Lacan develops the notion of unconscious visual desire in his seminar, The Four Fundamental Concepts of Psychoanalysis. In his lecture, “What Is a Picture?” he recounts the story told by Pliny to demonstrate the generation of desire when looking. It seems that one day, Zeuxis and Parrhasius were having a painting contest to determine who could best paint nature in all its verisimilitude. Zeuxis went away and painted grapes that were so lifelike that birds came and began to peck at them. Overjoyed, he thought that he had won the mimetic prize. Parrhasius, on the other hand, painted a picture of a curtain. Zeuxis came over to see what Parrhasius had painted behind the curtain. When he tried to pull it away, he realized that he been fooled. But it was not the quality of the curtain (in Latin, linteum is translated as “veil”) that fooled Zeuxis. Neither birds nor man need an exact representation to be drawn in. Such gestalts could vary widely in quality and yet serve their purpose. Birds merely required a crude stimulus to be attracted, and Zeuxis was not deceived so much by the representation of the veil (curtain) itself, as by his gaze that had lured him into searching for the fantasy—the fascination for a presence beyond the absence.
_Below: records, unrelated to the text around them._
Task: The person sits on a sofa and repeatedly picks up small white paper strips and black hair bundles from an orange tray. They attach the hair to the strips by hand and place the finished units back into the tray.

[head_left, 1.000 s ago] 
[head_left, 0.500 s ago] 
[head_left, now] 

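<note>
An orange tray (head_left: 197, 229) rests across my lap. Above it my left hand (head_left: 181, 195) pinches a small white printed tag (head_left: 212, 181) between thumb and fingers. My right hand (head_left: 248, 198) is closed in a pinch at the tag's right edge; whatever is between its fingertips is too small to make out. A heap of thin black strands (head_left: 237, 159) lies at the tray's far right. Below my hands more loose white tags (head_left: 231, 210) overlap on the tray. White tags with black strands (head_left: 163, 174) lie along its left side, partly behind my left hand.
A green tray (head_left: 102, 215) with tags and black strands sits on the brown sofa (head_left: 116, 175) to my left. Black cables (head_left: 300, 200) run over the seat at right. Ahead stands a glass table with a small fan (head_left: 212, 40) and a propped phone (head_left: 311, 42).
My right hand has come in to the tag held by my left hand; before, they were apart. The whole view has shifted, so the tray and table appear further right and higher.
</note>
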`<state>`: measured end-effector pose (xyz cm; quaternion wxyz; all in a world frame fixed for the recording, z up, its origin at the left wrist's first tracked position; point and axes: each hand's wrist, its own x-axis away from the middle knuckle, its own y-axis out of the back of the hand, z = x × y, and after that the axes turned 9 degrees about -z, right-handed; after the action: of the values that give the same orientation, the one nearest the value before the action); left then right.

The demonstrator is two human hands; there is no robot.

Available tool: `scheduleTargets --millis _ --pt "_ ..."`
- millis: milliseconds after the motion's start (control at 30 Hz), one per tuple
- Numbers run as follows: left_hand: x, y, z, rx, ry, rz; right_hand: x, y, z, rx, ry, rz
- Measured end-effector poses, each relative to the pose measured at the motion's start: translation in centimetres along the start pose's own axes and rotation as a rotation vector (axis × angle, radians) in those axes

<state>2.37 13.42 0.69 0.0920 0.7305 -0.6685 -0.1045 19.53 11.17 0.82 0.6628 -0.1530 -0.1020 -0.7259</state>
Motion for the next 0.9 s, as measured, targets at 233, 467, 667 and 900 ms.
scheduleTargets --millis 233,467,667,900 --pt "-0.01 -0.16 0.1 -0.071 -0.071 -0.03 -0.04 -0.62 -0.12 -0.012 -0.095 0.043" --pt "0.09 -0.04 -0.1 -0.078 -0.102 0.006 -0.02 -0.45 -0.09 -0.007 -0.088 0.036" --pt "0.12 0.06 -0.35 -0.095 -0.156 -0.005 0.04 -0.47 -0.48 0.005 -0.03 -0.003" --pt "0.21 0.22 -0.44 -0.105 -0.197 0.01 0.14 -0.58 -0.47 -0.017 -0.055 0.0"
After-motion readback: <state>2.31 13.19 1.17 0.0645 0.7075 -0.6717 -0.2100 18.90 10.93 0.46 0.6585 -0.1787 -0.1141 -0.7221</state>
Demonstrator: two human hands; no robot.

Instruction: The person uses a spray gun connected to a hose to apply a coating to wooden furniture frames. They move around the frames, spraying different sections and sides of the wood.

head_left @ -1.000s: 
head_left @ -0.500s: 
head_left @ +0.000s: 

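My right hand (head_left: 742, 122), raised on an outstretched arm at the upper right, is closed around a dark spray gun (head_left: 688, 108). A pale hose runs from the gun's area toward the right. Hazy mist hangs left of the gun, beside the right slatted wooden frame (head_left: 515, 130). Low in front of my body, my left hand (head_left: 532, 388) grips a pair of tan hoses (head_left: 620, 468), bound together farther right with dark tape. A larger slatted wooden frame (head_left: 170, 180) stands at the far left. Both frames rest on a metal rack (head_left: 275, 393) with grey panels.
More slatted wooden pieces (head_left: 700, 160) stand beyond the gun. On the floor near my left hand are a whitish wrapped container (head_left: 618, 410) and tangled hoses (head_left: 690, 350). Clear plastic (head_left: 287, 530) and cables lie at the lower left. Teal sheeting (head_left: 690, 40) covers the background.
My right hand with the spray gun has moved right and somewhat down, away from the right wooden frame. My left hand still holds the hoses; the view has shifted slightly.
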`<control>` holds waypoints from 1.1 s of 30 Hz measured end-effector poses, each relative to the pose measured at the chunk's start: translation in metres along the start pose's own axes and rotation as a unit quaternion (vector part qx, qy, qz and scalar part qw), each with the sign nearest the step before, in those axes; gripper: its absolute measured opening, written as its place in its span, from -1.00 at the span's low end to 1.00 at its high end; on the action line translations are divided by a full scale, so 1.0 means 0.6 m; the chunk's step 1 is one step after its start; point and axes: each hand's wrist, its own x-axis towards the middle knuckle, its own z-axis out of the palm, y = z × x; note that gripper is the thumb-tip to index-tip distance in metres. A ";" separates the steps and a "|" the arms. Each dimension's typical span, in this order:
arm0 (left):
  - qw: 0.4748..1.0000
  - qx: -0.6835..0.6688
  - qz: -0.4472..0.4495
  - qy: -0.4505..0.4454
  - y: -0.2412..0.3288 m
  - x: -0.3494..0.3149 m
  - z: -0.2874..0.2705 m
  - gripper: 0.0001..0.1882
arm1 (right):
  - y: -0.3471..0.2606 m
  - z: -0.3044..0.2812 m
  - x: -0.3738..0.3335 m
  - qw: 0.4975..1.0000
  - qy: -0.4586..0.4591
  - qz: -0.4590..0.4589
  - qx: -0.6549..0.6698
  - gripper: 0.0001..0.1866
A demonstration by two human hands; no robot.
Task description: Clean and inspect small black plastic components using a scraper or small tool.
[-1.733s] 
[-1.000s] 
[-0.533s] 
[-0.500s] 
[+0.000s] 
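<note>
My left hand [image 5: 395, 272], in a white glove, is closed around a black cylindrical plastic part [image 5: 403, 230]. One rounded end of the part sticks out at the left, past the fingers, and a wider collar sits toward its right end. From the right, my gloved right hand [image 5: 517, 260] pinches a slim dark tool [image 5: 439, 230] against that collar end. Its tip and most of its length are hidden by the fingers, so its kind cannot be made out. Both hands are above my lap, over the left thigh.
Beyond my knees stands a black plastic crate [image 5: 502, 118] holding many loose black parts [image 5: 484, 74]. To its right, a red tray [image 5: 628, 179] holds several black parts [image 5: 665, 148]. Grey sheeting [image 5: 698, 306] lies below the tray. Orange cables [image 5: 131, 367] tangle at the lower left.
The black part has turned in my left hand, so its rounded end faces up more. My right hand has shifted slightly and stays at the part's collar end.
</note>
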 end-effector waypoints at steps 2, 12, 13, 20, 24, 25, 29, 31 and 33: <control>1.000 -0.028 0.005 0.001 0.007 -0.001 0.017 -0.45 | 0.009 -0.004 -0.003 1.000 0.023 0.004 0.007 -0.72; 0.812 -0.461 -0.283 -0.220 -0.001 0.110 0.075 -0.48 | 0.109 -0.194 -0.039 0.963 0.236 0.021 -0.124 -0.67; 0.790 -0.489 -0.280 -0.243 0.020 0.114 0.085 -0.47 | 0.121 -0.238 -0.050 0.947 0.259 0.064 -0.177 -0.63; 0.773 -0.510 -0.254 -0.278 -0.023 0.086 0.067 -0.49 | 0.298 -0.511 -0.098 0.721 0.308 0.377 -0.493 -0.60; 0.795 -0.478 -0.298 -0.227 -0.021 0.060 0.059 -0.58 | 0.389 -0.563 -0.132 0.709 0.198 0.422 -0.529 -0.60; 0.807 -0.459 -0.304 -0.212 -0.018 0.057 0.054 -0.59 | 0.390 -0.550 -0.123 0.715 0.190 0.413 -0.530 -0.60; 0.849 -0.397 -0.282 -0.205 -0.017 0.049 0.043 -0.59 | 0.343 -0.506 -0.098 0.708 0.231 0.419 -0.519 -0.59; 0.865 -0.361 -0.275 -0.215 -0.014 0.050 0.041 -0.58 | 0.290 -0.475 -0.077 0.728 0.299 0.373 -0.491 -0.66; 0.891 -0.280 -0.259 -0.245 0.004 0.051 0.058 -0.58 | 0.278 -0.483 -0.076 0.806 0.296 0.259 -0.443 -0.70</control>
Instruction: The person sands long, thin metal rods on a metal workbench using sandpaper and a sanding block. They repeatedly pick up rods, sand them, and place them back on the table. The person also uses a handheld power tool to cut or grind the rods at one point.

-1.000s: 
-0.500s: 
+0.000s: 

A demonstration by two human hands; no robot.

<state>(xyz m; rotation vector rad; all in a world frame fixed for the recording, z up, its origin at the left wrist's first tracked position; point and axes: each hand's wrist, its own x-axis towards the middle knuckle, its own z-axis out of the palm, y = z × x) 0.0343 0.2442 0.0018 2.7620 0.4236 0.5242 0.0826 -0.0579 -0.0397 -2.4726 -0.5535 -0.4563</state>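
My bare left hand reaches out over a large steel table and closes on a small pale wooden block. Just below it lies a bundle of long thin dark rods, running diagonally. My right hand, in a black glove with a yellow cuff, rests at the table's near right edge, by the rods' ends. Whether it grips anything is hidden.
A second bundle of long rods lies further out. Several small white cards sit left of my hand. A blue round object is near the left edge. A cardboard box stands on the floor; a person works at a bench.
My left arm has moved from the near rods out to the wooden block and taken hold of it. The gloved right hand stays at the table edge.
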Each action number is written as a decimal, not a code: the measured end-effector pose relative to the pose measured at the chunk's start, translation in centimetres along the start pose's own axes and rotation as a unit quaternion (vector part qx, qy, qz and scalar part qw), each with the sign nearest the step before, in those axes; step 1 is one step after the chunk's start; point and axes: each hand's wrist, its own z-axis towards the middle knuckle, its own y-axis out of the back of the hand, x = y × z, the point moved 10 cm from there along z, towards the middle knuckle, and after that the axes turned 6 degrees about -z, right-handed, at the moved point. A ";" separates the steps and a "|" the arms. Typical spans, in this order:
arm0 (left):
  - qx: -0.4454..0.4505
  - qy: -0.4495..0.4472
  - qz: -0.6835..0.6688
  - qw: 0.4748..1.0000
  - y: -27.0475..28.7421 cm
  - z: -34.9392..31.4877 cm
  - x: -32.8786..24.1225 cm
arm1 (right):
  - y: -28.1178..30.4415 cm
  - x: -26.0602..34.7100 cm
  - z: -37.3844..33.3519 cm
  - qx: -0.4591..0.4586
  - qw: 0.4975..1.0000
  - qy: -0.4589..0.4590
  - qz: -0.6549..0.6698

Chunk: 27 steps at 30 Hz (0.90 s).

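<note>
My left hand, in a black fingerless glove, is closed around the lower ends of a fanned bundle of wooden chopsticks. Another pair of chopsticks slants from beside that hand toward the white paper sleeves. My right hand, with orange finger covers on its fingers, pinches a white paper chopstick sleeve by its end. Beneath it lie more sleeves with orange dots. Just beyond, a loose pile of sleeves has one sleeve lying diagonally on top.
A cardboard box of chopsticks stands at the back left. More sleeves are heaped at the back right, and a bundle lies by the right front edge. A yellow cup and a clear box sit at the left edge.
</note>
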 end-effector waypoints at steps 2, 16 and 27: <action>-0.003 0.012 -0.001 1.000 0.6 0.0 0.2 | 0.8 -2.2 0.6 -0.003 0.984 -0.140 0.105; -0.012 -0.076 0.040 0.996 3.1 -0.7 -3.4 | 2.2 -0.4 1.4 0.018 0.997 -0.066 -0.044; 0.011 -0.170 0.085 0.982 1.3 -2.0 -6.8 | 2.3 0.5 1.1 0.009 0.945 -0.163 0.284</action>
He had been seduced by desiring to know what lay behind the curtain.
From such a tale, many feminists have written about imagination's desire for that ideal closure—the hidden picture that fulfills fantasy, the final signifier, so to speak, to fulfill the perpetual “lack” that lies beyond our grasp, but paradoxically doesn't exist. The enigma of a heterosexual woman as an unconscious desire for a heterosexual man conceals that there is nothing to conceal. There is “nothing” behind the mask, nothing behind the veil, but another displaced signifier, another veil ad infinitum. With visual desire, we are all caught by appearances as we project the fantasy into the object its ability to make us feel satisfied and whole. In the remainder of this entry, this complexity of visualizing desire is illustrated by the critical reception of two of René Magritte's paintings by feminist critics.
Elizabeth Wright: Le Viol
Elizabeth Wright develops the machinations of visual desire in her examination of René Magritte's picture Le Viol (The Rape). The subject of the picture is apparently a face surrounded by hair in what was then a consciously fashionable manner. On closer inspection, however, the viewer sees that this is an illusion: The eyes become nipples, the nose is a navel, and the mouth becomes the woman's pubic hair. If the hair is removed, the naked torso is made plainly visible, suggesting yet another level of reading of Le Viol that Wright overlooks. Removing the hair through an intentional act of the imagination, the viewer rehearses the removal of hair from painting of classical nudes, exposing the scopophilic unconscious imagination. Hair, after all, is a sign of virility. Its removal adds to the passive quality as an objectification of flesh that infantilizes women. At the same time, it eroticizes looking and feeling, certainly for the hetero male. Magritte's trompe l'oeil effect, however, mitigates such a possibility by forcing a misrecognition to take place.